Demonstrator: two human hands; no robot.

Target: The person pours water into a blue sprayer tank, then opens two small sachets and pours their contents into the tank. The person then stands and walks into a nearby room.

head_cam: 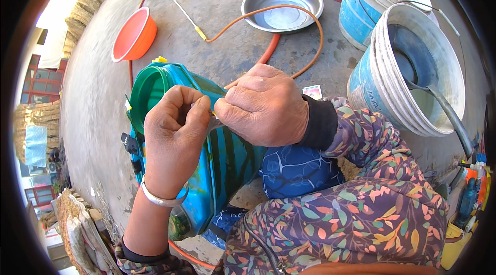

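Observation:
Both my hands meet above a blue plastic sprayer tank [232, 158] with a wide green opening [149, 95]. My left hand [176, 135], a silver bangle on its wrist, pinches the edge of a small thin packet [214, 123] between thumb and forefinger. My right hand [265, 106] is closed on the packet's other side, just right of the left fingertips. The packet is mostly hidden by the fingers, with a bit of yellow showing; whether it is torn cannot be told. The tank leans between my knees.
An orange basin [135, 35] stands at the upper left. Beyond the hands lie a spray wand [182, 11], its orange hose [320, 38] and a metal basin [282, 29]. White buckets [378, 77] stand at the right, one holding liquid and a ladle [451, 110]. A small printed packet [312, 91] lies nearby.

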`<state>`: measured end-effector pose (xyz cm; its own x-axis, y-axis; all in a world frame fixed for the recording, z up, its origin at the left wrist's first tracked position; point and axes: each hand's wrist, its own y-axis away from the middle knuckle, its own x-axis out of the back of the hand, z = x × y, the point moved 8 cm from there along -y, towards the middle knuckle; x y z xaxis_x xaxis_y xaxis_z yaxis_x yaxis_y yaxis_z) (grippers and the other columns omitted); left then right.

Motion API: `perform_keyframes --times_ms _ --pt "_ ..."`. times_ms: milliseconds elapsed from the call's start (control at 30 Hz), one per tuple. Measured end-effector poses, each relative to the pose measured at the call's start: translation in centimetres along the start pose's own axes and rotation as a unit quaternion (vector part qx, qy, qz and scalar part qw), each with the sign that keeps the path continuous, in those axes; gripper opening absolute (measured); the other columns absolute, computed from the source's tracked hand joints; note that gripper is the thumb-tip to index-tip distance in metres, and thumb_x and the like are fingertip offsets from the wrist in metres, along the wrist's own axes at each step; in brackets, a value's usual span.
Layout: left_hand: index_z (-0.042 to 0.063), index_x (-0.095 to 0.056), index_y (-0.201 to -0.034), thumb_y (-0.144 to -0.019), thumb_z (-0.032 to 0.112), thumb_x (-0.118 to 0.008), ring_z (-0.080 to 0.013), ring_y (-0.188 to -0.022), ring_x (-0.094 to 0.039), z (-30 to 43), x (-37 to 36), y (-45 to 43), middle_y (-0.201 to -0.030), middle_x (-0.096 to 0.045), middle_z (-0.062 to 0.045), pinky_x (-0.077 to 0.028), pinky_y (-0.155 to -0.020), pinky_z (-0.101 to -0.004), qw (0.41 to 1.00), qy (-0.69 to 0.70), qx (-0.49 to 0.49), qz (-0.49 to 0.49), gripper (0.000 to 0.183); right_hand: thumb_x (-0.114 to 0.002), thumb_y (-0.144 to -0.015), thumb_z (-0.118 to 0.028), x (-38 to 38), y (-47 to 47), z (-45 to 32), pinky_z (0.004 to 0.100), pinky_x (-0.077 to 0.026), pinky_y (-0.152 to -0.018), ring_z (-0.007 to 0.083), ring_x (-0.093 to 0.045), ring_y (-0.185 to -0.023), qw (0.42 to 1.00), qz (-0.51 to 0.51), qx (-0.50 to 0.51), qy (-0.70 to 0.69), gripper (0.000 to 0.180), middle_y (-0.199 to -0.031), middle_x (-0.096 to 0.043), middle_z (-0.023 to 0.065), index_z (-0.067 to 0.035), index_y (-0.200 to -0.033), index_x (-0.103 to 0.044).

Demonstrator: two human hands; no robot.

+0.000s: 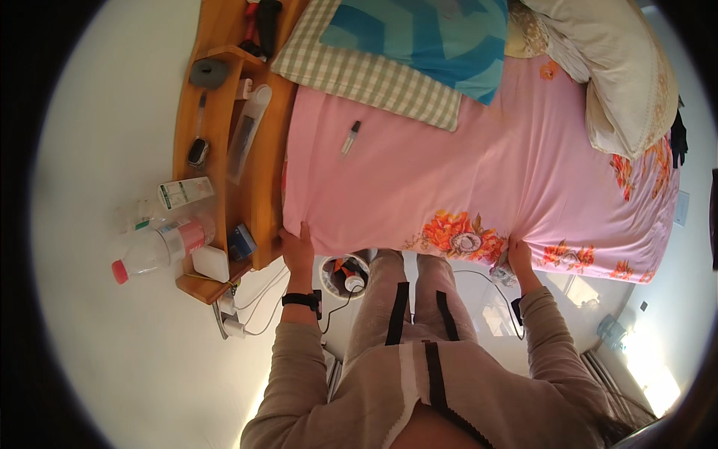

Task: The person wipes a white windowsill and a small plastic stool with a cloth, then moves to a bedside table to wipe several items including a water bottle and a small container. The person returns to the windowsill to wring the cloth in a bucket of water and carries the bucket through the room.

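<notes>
A pink bed sheet [392, 179] printed with orange flowers covers the bed before me. At the bed's near left corner, my left hand [297, 252] grips the sheet's edge, thumb on top. My right hand [521, 261] holds a gathered part of the near edge, and creases fan out from it across the sheet. Beside that hand hangs a small bunched item [503, 274], which I cannot identify. A capped marker-like tube [351, 138] lies on the sheet. Farther back are a checked pillow [381, 81], a blue patterned pillow [426, 39] and a cream quilt or pillow [628, 84].
A wooden headboard shelf [269, 168] on the left bears a smartwatch [198, 152], a white tube [185, 192], a plastic bottle [162, 247] and a white box [211, 264]. Below are a waste bin [343, 276], white plugs [234, 328] and cables. A water jug [611, 331] stands at right.
</notes>
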<state>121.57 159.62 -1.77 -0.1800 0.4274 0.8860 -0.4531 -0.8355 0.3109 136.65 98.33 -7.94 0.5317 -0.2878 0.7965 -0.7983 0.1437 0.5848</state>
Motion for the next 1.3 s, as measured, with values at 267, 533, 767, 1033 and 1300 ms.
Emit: perform_keyframes --times_ms 267,533,767,1033,1300 --pt "0.004 -0.036 -0.141 -0.091 0.037 -0.055 -0.0402 -0.137 -0.023 8.0 0.7 7.0 -0.147 -0.024 -0.024 -0.02 -0.109 -0.0544 0.953 -0.049 -0.281 0.104 0.063 -0.063 -0.086 -0.04 10.3 -0.2 -9.8 0.0429 -0.049 -0.071 0.0365 -0.063 -0.08 0.992 0.008 0.081 -0.094 0.037 -0.083 -0.064 0.0186 -0.003 -0.083 -0.063" --pt "0.033 -0.042 -0.142 -0.09 0.033 -0.056 -0.0457 -0.143 -0.003 13.0 -8.8 9.1 -0.158 -0.006 -0.015 -0.006 -0.1 -0.0756 0.934 -0.115 -0.298 -0.16 0.054 -0.062 -0.084 -0.039 5.5 -3.8 -28.3 0.0448 -0.054 -0.081 0.0405 -0.066 -0.09 0.959 -0.075 0.269 -0.045 0.063 -0.152 -0.02 0.0246 -0.029 -0.142 -0.04" --pt "0.03 -0.05 -0.136 -0.087 0.024 -0.06 -0.0411 -0.142 -0.015 9.8 -6.8 11.4 -0.153 -0.022 -0.018 -0.01 -0.103 -0.0721 0.93 -0.127 -0.271 -0.214 0.05 -0.061 -0.087 -0.036 1.8 8.0 -24.1 0.0466 -0.051 -0.085 0.0428 -0.059 -0.107 0.852 -0.145 0.467 0.19 0.043 -0.151 -0.025 0.0215 -0.022 -0.127 -0.058" --pt "0.017 -0.059 -0.126 -0.085 0.014 -0.062 -0.0423 -0.13 -0.034 10.8 -6.7 11.4 -0.139 -0.04 -0.022 -0.032 -0.108 -0.0495 0.938 0.018 -0.33 -0.102 0.041 -0.065 -0.087 -0.026 9.0 -3.4 -34.6 0.0405 -0.048 -0.083 0.0238 -0.058 -0.103 0.878 0.041 0.285 -0.383 0.026 -0.117 -0.056 0.0071 -0.011 -0.108 -0.064" --pt "0.008 -0.058 -0.122 -0.086 0.01 -0.063 -0.033 -0.106 -0.053 1.2 -6.6 17.8 -0.13 -0.043 -0.017 -0.047 -0.088 -0.0415 0.97 0.147 -0.16 -0.108 0.036 -0.06 -0.073 0.0 -6.4 10.2 -37.5 0.0421 -0.043 -0.089 0.028 -0.052 -0.105 0.773 -0.165 0.613 0.005 0.04 -0.108 -0.06 0.0053 -0.014 -0.11 -0.064"
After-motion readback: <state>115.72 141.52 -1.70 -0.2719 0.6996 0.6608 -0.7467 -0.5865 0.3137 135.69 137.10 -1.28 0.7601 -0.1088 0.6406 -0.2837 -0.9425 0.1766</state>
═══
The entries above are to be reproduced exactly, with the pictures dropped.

Demonstrator: two human hands; no robot.

Target: The person pours water into a blue sprayer tank, then opens two small sachets and pours their contents into the tank. The person then stands and walks into a nearby room.

head_cam: 

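Observation:
Both my hands meet above a blue plastic sprayer tank [232, 158] with a wide green opening [149, 95]. My left hand [176, 135], a silver bangle on its wrist, pinches the edge of a small thin packet [214, 123] between thumb and forefinger. My right hand [265, 106] is closed on the packet's other side, just right of the left fingertips. The packet is mostly hidden by the fingers, with a bit of yellow showing; whether it is torn cannot be told. The tank leans between my knees.
An orange basin [135, 35] stands at the upper left. Beyond the hands lie a spray wand [182, 11], its orange hose [320, 38] and a metal basin [282, 29]. White buckets [378, 77] stand at the right, one holding liquid and a ladle [451, 110]. A small printed packet [312, 91] lies nearby.
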
`<state>`: measured end-effector pose (xyz cm; its own x-axis, y-axis; all in a world frame fixed for the recording, z up, its origin at the left wrist's first tracked position; point and axes: each hand's wrist, its own y-axis away from the middle knuckle, its own x-axis out of the back of the hand, z = x × y, the point moved 8 cm from there along -y, towards the middle knuckle; x y z xaxis_x xaxis_y xaxis_z yaxis_x yaxis_y yaxis_z) (grippers and the other columns omitted); left then right.

Motion API: `perform_keyframes --times_ms _ --pt "_ ..."`. times_ms: milliseconds elapsed from the call's start (control at 30 Hz), one per tuple. Measured end-effector poses, each relative to the pose measured at the call's start: translation in centimetres along the start pose's own axes and rotation as a unit quaternion (vector part qx, qy, qz and scalar part qw), each with the sign that keeps the path continuous, in those axes; gripper opening absolute (measured); the other columns absolute, computed from the source's tracked hand joints; note that gripper is the thumb-tip to index-tip distance in metres, and thumb_x and the like are fingertip offsets from the wrist in metres, along the wrist's own axes at each step; in brackets, a value's usual span.
Layout: left_hand: index_z (-0.042 to 0.063), index_x (-0.095 to 0.056), index_y (-0.201 to -0.034), thumb_y (-0.144 to -0.019), thumb_z (-0.032 to 0.112), thumb_x (-0.118 to 0.008), ring_z (-0.080 to 0.013), ring_y (-0.188 to -0.022), ring_x (-0.094 to 0.039), z (-30 to 43), x (-37 to 36), y (-45 to 43), middle_y (-0.201 to -0.030), middle_x (-0.096 to 0.045), middle_z (-0.062 to 0.045), pinky_x (-0.077 to 0.028), pinky_y (-0.155 to -0.020), pinky_z (-0.101 to -0.004), qw (0.41 to 1.00), qy (-0.69 to 0.70), qx (-0.49 to 0.49), qz (-0.49 to 0.49), gripper (0.000 to 0.183); right_hand: thumb_x (-0.114 to 0.002), thumb_y (-0.144 to -0.015), thumb_z (-0.118 to 0.028), x (-38 to 38), y (-47 to 47), z (-45 to 32), pinky_z (0.004 to 0.100), pinky_x (-0.077 to 0.026), pinky_y (-0.152 to -0.018), ring_z (-0.007 to 0.083), ring_x (-0.093 to 0.045), ring_y (-0.185 to -0.023), qw (0.42 to 1.00), qz (-0.51 to 0.51), qx (-0.50 to 0.51), qy (-0.70 to 0.69), gripper (0.000 to 0.180), middle_y (-0.199 to -0.031), middle_x (-0.096 to 0.043), middle_z (-0.023 to 0.065), index_z (-0.067 to 0.035), index_y (-0.200 to -0.033), index_x (-0.103 to 0.044).

Demonstrator: two human hands; no robot.

+0.000s: 

Task: The person wipes a white windowsill and a small plastic stool with a cloth, then moves to a bedside table to wipe several items including a water bottle and a small container. The person returns to the windowsill to wring the cloth in a bucket of water and carries the bucket through the room.

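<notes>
A pink bed sheet [392, 179] printed with orange flowers covers the bed before me. At the bed's near left corner, my left hand [297, 252] grips the sheet's edge, thumb on top. My right hand [521, 261] holds a gathered part of the near edge, and creases fan out from it across the sheet. Beside that hand hangs a small bunched item [503, 274], which I cannot identify. A capped marker-like tube [351, 138] lies on the sheet. Farther back are a checked pillow [381, 81], a blue patterned pillow [426, 39] and a cream quilt or pillow [628, 84].
A wooden headboard shelf [269, 168] on the left bears a smartwatch [198, 152], a white tube [185, 192], a plastic bottle [162, 247] and a white box [211, 264]. Below are a waste bin [343, 276], white plugs [234, 328] and cables. A water jug [611, 331] stands at right.
</notes>
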<state>121.57 159.62 -1.77 -0.1800 0.4274 0.8860 -0.4531 -0.8355 0.3109 136.65 98.33 -7.94 0.5317 -0.2878 0.7965 -0.7983 0.1437 0.5848</state>
Motion for the next 1.3 s, as measured, with values at 267, 533, 767, 1033 and 1300 ms.
Emit: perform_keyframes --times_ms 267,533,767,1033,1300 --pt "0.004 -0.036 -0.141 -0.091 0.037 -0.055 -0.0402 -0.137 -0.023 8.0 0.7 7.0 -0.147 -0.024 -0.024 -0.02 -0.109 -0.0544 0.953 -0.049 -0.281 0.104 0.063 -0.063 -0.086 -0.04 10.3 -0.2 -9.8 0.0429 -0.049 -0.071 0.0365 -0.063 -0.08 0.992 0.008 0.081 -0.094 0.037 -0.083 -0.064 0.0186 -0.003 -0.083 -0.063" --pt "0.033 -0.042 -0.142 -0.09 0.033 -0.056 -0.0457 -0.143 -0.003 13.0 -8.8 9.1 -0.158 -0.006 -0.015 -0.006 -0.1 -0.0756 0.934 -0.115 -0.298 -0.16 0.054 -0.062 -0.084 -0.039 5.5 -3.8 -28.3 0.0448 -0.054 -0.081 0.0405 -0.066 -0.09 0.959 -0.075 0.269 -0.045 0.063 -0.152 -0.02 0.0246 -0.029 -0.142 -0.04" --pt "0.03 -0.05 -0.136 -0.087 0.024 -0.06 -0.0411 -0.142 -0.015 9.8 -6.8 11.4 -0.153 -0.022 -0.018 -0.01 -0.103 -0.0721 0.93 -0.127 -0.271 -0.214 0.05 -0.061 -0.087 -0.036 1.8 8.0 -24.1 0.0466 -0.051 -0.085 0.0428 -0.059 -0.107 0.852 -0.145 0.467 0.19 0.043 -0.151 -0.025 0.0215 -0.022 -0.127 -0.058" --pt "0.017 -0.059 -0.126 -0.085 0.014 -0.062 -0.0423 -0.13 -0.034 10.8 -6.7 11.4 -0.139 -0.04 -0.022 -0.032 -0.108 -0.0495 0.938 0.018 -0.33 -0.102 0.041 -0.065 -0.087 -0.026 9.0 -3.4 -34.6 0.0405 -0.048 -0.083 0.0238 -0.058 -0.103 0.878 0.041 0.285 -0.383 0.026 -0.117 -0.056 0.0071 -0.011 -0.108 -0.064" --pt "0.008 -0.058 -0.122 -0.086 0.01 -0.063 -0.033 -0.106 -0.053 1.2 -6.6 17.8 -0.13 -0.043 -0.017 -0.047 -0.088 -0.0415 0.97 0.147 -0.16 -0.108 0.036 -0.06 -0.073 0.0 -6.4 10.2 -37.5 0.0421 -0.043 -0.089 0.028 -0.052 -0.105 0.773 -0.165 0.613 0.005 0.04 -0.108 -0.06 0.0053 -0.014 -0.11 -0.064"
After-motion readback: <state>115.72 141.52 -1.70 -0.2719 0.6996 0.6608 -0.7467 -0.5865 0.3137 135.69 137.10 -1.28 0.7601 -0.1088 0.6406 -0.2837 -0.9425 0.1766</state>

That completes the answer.